Looking at the listing beneath, work out how many lines hold "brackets" and report only that figure.
━━━━━━
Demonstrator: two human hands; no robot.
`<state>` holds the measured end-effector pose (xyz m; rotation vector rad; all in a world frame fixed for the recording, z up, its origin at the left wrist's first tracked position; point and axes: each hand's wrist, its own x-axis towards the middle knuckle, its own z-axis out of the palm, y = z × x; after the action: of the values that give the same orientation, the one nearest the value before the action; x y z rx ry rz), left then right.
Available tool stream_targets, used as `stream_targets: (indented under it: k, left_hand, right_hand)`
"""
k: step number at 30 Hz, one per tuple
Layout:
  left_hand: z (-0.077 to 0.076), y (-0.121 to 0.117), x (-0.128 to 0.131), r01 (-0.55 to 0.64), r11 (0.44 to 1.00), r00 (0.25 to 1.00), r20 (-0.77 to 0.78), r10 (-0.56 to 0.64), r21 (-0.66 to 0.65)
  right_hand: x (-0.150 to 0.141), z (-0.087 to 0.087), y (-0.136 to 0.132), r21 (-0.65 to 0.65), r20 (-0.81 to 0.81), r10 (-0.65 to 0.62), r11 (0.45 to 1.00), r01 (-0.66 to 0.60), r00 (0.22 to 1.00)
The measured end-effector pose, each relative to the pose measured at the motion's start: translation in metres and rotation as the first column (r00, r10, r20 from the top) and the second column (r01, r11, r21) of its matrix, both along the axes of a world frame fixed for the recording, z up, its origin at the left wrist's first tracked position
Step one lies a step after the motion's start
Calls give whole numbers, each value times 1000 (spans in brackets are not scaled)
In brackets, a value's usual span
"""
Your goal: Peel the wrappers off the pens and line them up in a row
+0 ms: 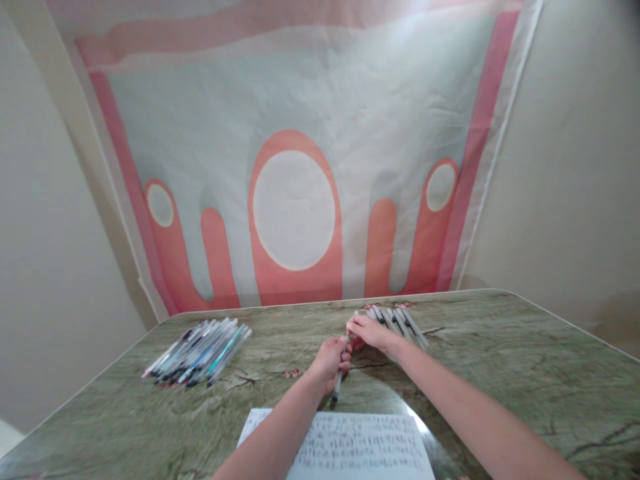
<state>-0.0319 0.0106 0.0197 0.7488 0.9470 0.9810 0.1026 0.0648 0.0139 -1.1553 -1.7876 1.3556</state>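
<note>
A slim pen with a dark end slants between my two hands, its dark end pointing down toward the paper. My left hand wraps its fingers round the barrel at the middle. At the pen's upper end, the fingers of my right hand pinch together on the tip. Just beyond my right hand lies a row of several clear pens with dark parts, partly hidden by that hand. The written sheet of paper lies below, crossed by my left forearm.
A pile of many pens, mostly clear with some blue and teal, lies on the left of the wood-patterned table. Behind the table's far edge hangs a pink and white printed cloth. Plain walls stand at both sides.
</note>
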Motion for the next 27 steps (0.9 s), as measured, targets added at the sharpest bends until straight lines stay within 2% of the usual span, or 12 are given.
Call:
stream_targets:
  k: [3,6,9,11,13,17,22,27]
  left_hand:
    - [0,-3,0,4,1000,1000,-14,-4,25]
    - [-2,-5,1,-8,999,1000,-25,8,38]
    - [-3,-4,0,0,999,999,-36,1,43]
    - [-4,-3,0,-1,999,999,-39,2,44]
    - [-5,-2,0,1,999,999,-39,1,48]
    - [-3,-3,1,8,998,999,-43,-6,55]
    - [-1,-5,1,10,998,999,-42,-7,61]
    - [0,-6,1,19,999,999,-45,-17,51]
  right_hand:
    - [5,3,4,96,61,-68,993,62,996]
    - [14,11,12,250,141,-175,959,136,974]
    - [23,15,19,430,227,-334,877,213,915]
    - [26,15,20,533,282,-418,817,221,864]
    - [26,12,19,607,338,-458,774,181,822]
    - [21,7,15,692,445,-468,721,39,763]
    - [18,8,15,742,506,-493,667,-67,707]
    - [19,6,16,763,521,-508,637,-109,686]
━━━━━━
### TASK RESULT
2